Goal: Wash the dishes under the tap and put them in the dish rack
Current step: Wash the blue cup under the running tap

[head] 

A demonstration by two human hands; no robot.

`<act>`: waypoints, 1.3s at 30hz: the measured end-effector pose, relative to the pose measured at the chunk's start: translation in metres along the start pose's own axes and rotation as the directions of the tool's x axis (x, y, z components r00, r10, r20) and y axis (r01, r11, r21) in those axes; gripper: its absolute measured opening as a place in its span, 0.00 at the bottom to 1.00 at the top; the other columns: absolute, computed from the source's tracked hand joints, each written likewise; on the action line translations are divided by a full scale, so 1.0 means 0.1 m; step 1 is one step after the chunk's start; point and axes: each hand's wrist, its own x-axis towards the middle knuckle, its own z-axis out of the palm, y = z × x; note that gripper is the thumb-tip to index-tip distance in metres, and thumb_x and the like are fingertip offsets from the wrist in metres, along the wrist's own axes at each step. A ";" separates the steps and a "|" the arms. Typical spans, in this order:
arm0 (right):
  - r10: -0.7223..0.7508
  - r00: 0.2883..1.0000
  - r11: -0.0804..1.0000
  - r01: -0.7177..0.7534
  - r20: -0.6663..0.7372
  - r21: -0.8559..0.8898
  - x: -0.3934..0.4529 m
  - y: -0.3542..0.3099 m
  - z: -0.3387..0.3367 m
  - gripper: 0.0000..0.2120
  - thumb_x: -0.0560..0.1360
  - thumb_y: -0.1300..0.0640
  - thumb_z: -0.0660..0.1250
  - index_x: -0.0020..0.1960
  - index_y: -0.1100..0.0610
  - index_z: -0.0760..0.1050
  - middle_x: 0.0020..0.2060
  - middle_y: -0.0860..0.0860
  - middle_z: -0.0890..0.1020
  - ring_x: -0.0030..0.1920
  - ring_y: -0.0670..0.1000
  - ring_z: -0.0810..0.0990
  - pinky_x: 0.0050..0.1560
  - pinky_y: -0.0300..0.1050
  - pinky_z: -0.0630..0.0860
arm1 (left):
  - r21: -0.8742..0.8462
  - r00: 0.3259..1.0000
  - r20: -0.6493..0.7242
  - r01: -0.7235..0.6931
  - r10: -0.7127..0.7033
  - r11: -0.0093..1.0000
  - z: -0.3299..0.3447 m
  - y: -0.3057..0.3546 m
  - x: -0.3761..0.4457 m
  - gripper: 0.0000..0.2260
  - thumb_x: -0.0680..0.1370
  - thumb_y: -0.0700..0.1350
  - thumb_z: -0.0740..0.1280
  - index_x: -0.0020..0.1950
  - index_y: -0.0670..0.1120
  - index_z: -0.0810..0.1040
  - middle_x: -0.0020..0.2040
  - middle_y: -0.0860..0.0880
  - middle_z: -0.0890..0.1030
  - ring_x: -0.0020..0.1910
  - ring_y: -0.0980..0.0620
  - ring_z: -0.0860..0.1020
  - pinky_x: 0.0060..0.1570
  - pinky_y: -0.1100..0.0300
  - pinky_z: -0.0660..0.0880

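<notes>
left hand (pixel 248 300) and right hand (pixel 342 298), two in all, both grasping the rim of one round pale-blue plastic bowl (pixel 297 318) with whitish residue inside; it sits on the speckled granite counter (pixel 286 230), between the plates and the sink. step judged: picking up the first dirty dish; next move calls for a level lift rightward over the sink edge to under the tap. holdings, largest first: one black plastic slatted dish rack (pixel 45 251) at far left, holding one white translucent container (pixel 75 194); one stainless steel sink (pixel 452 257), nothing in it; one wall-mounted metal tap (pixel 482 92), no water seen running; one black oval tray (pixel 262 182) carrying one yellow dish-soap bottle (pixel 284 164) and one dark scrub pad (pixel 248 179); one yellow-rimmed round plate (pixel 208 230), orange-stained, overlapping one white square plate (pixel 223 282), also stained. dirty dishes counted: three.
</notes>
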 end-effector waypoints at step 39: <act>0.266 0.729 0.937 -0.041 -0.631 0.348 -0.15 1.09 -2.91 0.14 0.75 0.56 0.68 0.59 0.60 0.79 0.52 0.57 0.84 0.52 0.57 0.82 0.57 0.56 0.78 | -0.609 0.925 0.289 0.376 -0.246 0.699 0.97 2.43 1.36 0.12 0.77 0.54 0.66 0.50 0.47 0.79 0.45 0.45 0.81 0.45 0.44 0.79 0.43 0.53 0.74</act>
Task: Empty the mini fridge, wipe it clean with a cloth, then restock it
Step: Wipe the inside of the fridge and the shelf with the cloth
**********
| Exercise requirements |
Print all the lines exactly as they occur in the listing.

| Result below |
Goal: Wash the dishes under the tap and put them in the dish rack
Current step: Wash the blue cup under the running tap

[head] 

A demonstration by two human hands; no robot.

`<act>`: waypoints, 1.3s at 30hz: the measured end-effector pose, relative to the pose measured at the chunk's start: translation in metres along the start pose's own axes and rotation as the directions of the tool's x axis (x, y, z components r00, r10, r20) and y axis (r01, r11, r21) in those axes; gripper: its absolute measured opening as a place in its span, 0.00 at the bottom to 1.00 at the top; the other columns: absolute, computed from the source's tracked hand joints, each written likewise; on the action line translations are divided by a full scale, so 1.0 means 0.1 m; step 1 is one step after the chunk's start; point and axes: each hand's wrist, its own x-axis towards the middle knuckle, its own z-axis out of the palm, y = z × x; note that gripper is the thumb-tip to index-tip distance in metres, and thumb_x and the like are fingertip offsets from the wrist in metres, along the wrist's own axes at each step. A ";" separates the steps and a "|" the arms. Typical spans, in this order:
arm0 (right):
  - r10: -0.7223..0.7508
  - r00: 0.2883..1.0000
  - r11: -0.0804..1.0000
  - r01: -0.7177..0.7534
  - r20: -0.6663..0.7372
  - r21: -0.8559..0.8898
  - x: -0.3934..0.4529 m
  - y: -0.3542..0.3099 m
  - z: -0.3387..0.3367 m
  - gripper: 0.0000..0.2120
  - thumb_x: -0.0560..0.1360
  - thumb_y: -0.1300..0.0640
  - thumb_z: -0.0660..0.1250
  - index_x: -0.0020..0.1960
  - index_y: -0.1100..0.0610
  - index_z: -0.0760..0.1050
  - middle_x: 0.0020..0.2060
  - middle_y: -0.0860..0.0860
  - middle_z: -0.0890..0.1020
  - ring_x: -0.0030..0.1920
  - ring_y: -0.0670..0.1000
  - ring_z: -0.0810..0.0990
  - pinky_x: 0.0050..0.1560
  - pinky_y: -0.0300..0.1050
  - pinky_z: -0.0630..0.0860
arm1 (left):
  - r21: -0.8742..0.8462
  - r00: 0.3259..1.0000
  - r20: -0.6493..0.7242
  - r01: -0.7235..0.6931
  - r10: -0.7127..0.7033
  - r11: -0.0093..1.0000
  - z: -0.3299..0.3447 m
  - y: -0.3057..0.3546 m
  - x: -0.3761..0.4457 m
  - gripper: 0.0000..0.2260
  - thumb_x: -0.0680..0.1370
  - thumb_y: -0.0700..0.1350
  - thumb_z: -0.0740..0.1280
  - index_x: -0.0020..0.1950
  - index_y: -0.0670..0.1120
  - index_z: -0.0810..0.1040
  - middle_x: -0.0020..0.2040
  - middle_y: -0.0860..0.0880
  - middle_z: -0.0890..0.1030
  - ring_x: -0.0020..0.1910
  - ring_y: -0.0980..0.0620
  - ring_z: -0.0860..0.1020
  - pinky_x: 0.0060..0.1570
  - pinky_y: -0.1100..0.0300
  - pinky_z: -0.0660..0.0880

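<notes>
left hand (pixel 248 300) and right hand (pixel 342 298), two in all, both grasping the rim of one round pale-blue plastic bowl (pixel 297 318) with whitish residue inside; it sits on the speckled granite counter (pixel 286 230), between the plates and the sink. step judged: picking up the first dirty dish; next move calls for a level lift rightward over the sink edge to under the tap. holdings, largest first: one black plastic slatted dish rack (pixel 45 251) at far left, holding one white translucent container (pixel 75 194); one stainless steel sink (pixel 452 257), nothing in it; one wall-mounted metal tap (pixel 482 92), no water seen running; one black oval tray (pixel 262 182) carrying one yellow dish-soap bottle (pixel 284 164) and one dark scrub pad (pixel 248 179); one yellow-rimmed round plate (pixel 208 230), orange-stained, overlapping one white square plate (pixel 223 282), also stained. dirty dishes counted: three.
</notes>
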 end-effector waypoints at step 39: <act>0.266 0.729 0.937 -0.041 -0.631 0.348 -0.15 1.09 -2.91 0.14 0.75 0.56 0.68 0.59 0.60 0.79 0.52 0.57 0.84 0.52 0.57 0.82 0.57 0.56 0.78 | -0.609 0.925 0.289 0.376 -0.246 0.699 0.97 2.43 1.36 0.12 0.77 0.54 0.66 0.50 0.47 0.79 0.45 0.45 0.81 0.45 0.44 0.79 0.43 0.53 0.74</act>
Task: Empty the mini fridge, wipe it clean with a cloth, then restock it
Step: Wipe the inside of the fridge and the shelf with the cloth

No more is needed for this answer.